§ **EXERCISE DESCRIPTION**
From the data that follows, set down exactly the lines from the one with "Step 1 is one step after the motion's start" through the one with "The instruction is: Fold", counting both. Pictures stay out.

(Beginning of EXERCISE DATA)

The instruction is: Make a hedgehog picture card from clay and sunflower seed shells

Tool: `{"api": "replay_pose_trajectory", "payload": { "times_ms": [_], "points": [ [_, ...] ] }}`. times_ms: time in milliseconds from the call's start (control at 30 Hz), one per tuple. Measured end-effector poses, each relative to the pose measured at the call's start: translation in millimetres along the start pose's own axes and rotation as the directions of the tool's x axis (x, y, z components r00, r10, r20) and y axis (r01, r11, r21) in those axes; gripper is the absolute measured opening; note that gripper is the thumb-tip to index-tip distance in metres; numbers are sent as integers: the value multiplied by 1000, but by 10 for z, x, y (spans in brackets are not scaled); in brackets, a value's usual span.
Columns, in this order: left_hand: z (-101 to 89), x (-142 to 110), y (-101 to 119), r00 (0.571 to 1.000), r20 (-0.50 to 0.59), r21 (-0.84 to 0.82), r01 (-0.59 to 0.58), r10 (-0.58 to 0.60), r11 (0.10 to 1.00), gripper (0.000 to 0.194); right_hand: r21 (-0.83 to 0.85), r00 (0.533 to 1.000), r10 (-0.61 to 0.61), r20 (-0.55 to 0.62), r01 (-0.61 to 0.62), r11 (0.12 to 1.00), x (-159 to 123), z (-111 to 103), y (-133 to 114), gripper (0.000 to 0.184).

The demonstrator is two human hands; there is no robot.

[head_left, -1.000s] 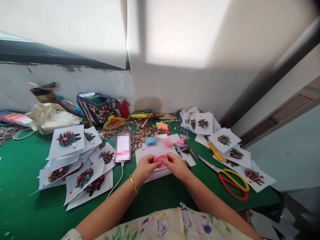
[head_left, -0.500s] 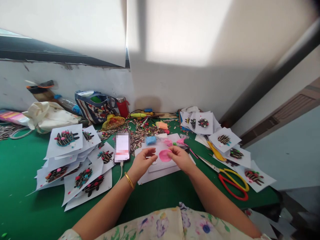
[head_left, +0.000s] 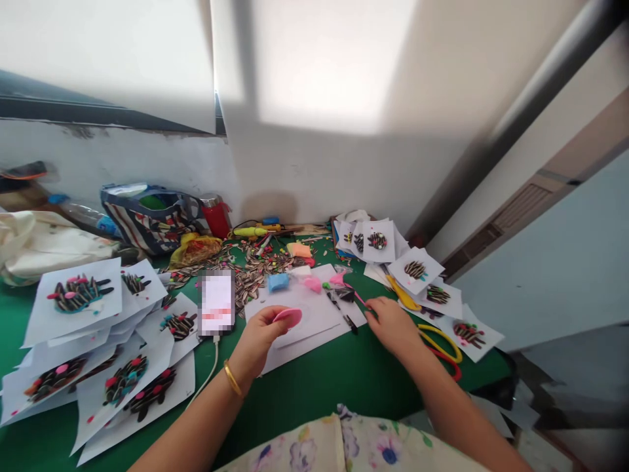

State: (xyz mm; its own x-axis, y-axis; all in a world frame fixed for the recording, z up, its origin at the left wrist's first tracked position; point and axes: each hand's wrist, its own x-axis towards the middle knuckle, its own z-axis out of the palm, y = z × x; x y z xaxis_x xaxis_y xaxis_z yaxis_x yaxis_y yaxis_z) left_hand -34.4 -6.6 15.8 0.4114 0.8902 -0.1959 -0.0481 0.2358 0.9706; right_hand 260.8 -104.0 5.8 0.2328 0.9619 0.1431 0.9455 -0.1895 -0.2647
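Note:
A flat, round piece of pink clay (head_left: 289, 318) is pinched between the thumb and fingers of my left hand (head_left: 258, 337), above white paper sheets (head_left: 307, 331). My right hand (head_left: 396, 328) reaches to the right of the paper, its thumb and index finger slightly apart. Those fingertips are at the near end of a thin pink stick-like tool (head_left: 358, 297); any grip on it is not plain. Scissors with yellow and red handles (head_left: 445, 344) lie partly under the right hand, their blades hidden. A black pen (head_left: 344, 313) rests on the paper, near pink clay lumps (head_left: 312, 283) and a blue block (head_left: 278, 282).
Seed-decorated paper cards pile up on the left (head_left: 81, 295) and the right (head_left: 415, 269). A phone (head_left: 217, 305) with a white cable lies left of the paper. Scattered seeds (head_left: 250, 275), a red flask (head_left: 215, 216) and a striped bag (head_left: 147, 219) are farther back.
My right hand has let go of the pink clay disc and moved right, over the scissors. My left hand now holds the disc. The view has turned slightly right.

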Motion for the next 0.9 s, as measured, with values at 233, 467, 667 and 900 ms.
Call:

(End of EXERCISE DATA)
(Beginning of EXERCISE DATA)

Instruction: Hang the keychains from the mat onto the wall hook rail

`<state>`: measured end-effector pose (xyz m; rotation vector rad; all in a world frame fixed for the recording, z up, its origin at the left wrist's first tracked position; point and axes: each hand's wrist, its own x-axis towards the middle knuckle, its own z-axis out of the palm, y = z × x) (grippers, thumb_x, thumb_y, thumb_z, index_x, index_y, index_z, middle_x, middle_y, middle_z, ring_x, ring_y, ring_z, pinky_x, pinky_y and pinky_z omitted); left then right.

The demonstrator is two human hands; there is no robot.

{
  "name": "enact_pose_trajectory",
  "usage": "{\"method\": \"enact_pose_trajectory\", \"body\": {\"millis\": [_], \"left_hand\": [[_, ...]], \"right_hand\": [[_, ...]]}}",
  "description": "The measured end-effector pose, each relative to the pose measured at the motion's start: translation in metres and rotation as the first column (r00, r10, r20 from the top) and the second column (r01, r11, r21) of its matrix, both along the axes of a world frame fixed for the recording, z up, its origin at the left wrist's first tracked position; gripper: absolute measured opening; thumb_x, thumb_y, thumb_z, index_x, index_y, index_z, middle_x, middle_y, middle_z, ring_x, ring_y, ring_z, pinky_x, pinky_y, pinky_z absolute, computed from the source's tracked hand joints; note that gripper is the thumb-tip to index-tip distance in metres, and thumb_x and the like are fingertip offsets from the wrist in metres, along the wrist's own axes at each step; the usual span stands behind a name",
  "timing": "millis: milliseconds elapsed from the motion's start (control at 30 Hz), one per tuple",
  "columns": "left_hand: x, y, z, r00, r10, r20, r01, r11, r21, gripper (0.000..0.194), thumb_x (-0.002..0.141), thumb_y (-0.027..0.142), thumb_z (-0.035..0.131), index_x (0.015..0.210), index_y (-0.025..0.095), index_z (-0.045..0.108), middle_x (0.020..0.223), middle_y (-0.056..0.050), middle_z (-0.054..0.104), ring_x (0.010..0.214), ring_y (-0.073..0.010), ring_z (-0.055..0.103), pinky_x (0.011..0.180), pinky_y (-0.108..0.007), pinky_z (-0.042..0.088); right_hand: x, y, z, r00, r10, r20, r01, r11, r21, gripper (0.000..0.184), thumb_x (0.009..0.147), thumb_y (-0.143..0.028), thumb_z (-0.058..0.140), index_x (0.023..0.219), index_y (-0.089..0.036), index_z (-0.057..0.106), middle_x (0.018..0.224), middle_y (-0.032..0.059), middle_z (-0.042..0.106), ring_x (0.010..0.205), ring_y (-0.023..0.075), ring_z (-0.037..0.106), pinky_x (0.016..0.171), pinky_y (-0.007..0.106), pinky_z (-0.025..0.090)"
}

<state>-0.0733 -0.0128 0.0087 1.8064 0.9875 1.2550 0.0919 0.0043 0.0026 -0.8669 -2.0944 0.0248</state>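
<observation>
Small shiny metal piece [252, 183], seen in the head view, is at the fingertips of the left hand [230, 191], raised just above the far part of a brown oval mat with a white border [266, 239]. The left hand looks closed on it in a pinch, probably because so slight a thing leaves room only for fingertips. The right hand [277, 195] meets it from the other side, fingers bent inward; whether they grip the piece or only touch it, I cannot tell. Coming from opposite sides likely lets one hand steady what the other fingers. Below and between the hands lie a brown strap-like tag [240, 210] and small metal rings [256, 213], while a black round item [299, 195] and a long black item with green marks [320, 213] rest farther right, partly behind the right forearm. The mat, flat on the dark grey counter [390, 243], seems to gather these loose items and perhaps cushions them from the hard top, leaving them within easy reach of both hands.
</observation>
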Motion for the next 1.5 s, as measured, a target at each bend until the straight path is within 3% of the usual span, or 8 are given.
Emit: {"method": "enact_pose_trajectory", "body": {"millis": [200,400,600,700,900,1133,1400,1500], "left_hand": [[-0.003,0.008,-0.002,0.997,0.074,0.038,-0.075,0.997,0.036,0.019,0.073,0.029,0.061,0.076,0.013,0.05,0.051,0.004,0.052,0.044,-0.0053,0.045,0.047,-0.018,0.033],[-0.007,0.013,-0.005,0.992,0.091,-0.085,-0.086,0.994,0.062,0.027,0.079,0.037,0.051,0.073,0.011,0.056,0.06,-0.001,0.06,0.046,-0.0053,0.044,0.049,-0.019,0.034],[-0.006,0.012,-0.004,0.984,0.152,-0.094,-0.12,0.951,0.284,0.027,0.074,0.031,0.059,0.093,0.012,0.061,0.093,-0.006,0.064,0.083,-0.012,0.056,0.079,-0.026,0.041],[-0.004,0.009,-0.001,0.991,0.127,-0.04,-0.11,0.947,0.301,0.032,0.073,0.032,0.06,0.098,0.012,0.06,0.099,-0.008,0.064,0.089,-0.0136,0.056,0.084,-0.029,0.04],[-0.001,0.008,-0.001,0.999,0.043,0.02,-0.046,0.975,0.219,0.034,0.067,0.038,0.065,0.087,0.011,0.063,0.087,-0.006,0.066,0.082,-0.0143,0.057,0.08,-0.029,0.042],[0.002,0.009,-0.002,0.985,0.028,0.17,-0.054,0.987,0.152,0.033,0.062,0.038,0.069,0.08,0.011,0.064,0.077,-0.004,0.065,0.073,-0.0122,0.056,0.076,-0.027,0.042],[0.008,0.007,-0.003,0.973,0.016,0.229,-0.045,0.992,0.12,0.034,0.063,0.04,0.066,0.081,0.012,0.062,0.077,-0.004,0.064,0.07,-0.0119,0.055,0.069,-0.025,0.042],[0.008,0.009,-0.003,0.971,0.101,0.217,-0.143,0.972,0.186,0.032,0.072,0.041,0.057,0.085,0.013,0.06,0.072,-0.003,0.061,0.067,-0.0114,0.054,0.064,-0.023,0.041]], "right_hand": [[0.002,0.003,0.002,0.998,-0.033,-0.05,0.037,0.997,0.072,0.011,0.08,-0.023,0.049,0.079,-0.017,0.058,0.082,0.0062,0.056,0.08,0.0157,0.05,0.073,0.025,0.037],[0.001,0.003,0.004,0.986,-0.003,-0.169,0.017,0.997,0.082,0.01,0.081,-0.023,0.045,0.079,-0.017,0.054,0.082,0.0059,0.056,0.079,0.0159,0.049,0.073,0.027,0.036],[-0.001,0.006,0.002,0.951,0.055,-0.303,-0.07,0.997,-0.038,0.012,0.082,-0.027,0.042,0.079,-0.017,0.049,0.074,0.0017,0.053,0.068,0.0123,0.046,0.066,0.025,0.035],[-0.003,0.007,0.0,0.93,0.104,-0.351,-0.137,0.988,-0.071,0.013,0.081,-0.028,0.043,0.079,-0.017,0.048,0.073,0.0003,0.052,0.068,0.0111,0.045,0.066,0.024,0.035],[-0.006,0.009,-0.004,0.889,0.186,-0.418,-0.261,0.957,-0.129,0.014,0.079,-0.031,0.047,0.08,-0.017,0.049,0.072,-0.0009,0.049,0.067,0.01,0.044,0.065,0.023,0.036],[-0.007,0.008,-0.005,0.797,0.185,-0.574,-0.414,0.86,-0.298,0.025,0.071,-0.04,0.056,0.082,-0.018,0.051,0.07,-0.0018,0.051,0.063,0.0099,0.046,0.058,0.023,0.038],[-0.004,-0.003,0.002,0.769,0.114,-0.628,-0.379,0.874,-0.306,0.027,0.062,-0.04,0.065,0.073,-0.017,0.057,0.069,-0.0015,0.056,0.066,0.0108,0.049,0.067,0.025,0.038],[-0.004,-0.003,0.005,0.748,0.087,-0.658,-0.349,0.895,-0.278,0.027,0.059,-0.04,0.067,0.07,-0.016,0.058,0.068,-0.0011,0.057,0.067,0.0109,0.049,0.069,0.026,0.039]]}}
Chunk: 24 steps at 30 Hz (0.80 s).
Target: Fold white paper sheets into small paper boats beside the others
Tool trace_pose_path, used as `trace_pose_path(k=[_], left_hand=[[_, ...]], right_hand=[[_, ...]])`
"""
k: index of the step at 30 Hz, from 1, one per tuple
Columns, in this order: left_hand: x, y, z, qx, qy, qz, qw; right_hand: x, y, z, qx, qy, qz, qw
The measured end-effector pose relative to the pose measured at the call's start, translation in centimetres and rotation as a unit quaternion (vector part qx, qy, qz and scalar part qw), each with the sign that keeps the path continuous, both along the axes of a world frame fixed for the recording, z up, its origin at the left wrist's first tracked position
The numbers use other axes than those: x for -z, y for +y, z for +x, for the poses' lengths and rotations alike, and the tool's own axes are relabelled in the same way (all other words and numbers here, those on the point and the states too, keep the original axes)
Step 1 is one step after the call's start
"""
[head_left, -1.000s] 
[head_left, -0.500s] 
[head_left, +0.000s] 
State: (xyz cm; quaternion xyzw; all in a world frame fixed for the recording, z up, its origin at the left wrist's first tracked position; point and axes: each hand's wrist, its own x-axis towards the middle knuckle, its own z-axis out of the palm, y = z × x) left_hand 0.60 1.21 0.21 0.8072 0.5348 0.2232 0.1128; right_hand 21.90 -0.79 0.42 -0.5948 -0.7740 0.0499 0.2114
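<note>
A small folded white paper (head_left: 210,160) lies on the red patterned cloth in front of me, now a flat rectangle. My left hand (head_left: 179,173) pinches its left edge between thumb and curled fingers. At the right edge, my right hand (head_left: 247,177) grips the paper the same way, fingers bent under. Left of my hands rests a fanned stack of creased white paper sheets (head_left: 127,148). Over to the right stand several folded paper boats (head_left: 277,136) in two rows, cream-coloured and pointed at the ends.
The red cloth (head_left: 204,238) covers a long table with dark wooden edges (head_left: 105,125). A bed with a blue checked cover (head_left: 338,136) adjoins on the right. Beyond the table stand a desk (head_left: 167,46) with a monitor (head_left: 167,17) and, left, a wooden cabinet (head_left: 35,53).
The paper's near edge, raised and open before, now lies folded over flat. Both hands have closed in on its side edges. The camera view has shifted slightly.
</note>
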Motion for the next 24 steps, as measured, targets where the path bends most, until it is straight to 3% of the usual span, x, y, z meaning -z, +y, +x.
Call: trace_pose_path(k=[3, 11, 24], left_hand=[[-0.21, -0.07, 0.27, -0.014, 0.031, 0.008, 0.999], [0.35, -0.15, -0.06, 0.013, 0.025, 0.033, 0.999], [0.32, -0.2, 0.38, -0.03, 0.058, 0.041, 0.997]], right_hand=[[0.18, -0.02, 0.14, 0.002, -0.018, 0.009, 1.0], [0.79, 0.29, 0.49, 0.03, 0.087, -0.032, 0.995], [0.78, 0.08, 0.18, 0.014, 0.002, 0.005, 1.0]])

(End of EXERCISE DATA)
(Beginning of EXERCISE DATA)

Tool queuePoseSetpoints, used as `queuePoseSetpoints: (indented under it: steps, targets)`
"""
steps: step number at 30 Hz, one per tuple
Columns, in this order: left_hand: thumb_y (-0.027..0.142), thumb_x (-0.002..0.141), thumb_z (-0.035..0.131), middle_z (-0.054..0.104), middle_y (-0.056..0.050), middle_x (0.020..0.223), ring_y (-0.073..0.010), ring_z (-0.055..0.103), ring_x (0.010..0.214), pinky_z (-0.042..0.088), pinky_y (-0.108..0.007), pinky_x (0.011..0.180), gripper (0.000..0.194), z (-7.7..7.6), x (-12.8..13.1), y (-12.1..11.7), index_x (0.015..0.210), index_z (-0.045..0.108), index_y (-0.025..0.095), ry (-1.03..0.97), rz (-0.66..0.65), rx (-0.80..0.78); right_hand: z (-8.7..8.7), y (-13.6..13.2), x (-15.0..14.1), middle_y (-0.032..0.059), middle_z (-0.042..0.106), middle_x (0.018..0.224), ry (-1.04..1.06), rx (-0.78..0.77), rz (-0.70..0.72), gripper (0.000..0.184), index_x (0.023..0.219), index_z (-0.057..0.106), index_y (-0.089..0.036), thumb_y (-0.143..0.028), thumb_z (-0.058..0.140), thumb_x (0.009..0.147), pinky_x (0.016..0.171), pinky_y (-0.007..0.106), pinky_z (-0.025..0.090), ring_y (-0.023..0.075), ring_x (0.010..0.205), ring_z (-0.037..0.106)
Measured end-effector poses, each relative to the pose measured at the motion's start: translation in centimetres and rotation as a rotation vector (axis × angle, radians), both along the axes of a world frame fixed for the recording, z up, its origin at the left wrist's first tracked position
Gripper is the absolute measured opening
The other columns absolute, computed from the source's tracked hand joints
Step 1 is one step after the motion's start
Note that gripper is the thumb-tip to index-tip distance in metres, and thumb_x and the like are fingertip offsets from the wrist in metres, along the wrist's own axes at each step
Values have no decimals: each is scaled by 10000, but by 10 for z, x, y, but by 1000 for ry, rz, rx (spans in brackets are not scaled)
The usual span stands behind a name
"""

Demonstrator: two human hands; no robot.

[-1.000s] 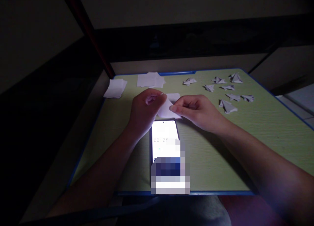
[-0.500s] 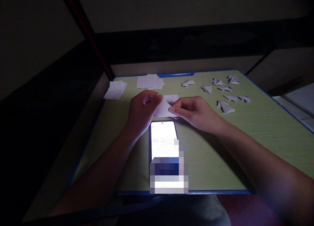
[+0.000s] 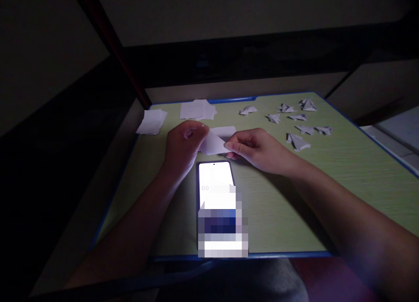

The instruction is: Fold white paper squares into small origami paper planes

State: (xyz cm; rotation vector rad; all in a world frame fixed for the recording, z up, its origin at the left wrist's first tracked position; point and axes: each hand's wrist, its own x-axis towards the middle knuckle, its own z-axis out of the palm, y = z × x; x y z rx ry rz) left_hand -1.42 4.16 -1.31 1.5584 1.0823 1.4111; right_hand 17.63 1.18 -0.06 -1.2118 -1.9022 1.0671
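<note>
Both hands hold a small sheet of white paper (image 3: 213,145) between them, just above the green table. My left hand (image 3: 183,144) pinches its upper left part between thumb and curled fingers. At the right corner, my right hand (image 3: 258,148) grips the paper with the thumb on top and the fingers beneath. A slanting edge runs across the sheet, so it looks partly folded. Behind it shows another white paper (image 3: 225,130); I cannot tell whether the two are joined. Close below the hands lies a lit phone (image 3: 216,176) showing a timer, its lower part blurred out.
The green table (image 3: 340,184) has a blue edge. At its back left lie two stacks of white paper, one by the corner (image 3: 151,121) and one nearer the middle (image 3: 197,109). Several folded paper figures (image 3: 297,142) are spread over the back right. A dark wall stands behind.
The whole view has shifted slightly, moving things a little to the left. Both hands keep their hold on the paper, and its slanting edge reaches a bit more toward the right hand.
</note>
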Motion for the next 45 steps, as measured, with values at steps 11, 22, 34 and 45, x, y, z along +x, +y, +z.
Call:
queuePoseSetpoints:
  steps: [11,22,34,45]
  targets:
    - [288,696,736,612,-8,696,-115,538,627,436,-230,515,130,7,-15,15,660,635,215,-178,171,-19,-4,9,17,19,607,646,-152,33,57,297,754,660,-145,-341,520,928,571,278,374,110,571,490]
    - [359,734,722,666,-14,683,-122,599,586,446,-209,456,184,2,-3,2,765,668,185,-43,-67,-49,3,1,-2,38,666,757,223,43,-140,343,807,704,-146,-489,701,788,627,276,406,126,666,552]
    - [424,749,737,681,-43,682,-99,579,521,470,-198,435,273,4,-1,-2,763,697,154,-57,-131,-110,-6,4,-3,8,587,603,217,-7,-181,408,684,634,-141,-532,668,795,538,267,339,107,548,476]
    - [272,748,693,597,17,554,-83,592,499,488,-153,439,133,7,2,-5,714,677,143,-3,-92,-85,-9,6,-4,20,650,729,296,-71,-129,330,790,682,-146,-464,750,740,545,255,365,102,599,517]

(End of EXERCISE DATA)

§ **ANSWER BOX**
Step 1 is one step after the motion's start
Note that gripper is the thumb-tip to index-tip distance in metres, and thumb_x and the like are fingertip offsets from the wrist in metres, along the wrist's own axes at each step
Values have no decimals: each is scaled by 10000, but by 10 for z, x, y, but by 1000 for ry, rz, rx (spans in brackets are not scaled)
The usual span stands behind a name
"""

Demonstrator: two human hands; no robot.

[-1.000s] 
[-0.500s] 
[+0.000s] 

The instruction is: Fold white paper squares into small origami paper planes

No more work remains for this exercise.